La scène politique guinéenne continue de se tendre à l’approche de l’élection présidentielle. Invité du Grand Débat du Samedi sur Radio Basse-Côte Internationale, M. Hamady Seck, représentant de la société civile guinéenne du Canada, a vivement critiqué la candidature du président de la transition, Mamadi Doumbouya, qu’il juge contraire aux principes démocratiques et aux lois électorales du pays.
Selon M. Seck, la décision de Mamadi Doumbouya de se présenter à l’élection présidentielle constitue une violation du code électoral et des engagements pris au début de la transition.
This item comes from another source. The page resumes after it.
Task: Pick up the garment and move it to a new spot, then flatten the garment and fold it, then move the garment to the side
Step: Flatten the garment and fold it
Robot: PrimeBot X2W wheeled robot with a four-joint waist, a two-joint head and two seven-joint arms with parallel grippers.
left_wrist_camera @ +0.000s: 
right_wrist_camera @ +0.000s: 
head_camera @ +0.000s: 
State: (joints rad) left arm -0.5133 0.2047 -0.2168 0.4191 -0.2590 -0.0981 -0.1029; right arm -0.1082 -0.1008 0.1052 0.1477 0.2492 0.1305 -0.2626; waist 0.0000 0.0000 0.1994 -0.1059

“Mamadi Doumbouya a violé le code électoral. Sa candidature est illégitime et illégale. Il ne mérite pas d’être candidat”, a-t-il déclaré sans détour.
Une société civile préoccupée par la dérive institutionnelle
Pour le représentant de la société civile, cette candidature remet en question la crédibilité du processus électoral et mine la confiance entre le pouvoir et les citoyens. Il estime que la transition, censée restaurer l’ordre constitutionnel, risque de se transformer en une prise de pouvoir déguisée, au détriment des valeurs démocratiques.
“La société civile guinéenne, tant à l’intérieur qu’à l’extérieur du pays, observe avec inquiétude la tournure des événements. Nous craignons un recul démocratique et une confiscation du pouvoir”, a ajouté M. Seck.
Un débat qui relance les interrogations
Ce débat intervient dans un contexte politique tendu, marqué par des accusations de manipulation institutionnelle, des arrestations d’opposants, et une polarisation accrue entre partisans du régime et défenseurs du retour à l’ordre constitutionnel.
De nombreux observateurs estiment que la participation de Mamadi Doumbouya à l’élection compromet la neutralité de la transition et pourrait engendrer une crise de légitimité durable.
Un appel au respect des engagements
En conclusion, M. Hamady Seck a exhorté les autorités à respecter les engagements pris devant le peuple guinéen et la communauté internationale, afin d’organiser des élections libres, inclusives et transparentes.
Il a également appelé la société civile à rester mobilisée et vigilante pour défendre les acquis démocratiques du pays.